Creating Collections

Creating a collection is simple and straightforward:
  1. Navigate to the “Collections” section in your project
  2. Click “New Collection”
  3. Enter a name for your collection
  4. Select the data source you want to use
  5. Click “Create Collection”
That’s it! Your collection will now begin processing.

Collection Processing Time

After creating a collection, our systems need time to process your data:
  • We sync the data from your database (for SQL connection strings) or import your SQL dump file
  • Automatically analyze and chunk your data optimally for retrieval
  • Generate high-quality embeddings using the best models for your data type
  • Create hybrid search indexes that combine semantic and keyword search capabilities
  • Optimize everything for fast, accurate retrieval
This process usually takes about 5-10 minutes for large datasets. You can see real-time updates on the progress in the Collections tab.
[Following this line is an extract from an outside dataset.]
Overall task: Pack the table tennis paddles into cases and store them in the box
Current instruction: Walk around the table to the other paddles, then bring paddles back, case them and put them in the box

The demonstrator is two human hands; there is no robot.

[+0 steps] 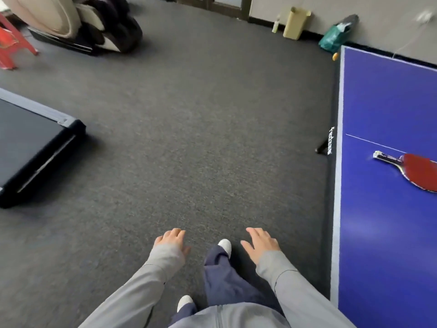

Automatic Updates for SQL Databases

For collections connected to SQL databases via connection strings, any changes you make to your database will be automatically pulled and applied to your collection! This ensures your collection always stays in sync with your source data.
To enable automatic updates for SQL databases, you’ll need to configure your database properly by running the following SQL commands as a database administrator. These commands set up logical replication and create a dedicated user with the necessary permissions for DataGyro to monitor changes:Replace the placeholders:
  • Replace xxxxxxxx with a secure password for the DataGyro user
  • Replace <DB_NAME> with your actual database name
  • Replace <SCHEMA_NAME> with your schema name (repeat the schema commands for each schema you want to sync)
-- Create publication for logical replication (required for PostgreSQL CDC)
CREATE PUBLICATION data_gyro_publication FOR ALL TABLES;

-- Create a dedicated user for Data Gyro
CREATE ROLE datagyro WITH LOGIN PASSWORD 'xxxxxxxx' REPLICATION;

-- Create priveleges for every Schema --
GRANT ALL PRIVILEGES ON DATABASE <DB_NAME> TO datagyro;
GRANT ALL PRIVILEGES ON SCHEMA <SCHEMA_NAME> TO datagyro;
GRANT ALL PRIVILEGES ON ALL TABLES IN SCHEMA <SCHEMA_NAME> TO datagyro;
GRANT USAGE ON SCHEMA <SCHEMA_NAME> TO datagyro;
ALTER ROLE datagyro WITH REPLICATION;
After running these commands, provide the database connection details including the datagyro user credentials when setting up your data source in DataGyro.

Collection Schema

Each collection inherits its schema from the underlying data source:
  • Fields: The columns or attributes from your data source
  • Data Types: The type of data each field contains (string, number, date, etc.)
  • Primary Keys: Fields that uniquely identify records in your collection

Managing Collections

Viewing Collection Details

To view details about a collection:
  1. Go to the “Collections” section
  2. Click on the collection name
  3. Review the schema and data preview

Deleting Collections

To delete a collection:
  1. Go to the “Collections” section
  2. Find the collection you want to delete
  3. Click the “Delete” button
  4. Confirm the deletion
Deleting a collection cannot be undone. Make sure you no longer need the collection before deleting it.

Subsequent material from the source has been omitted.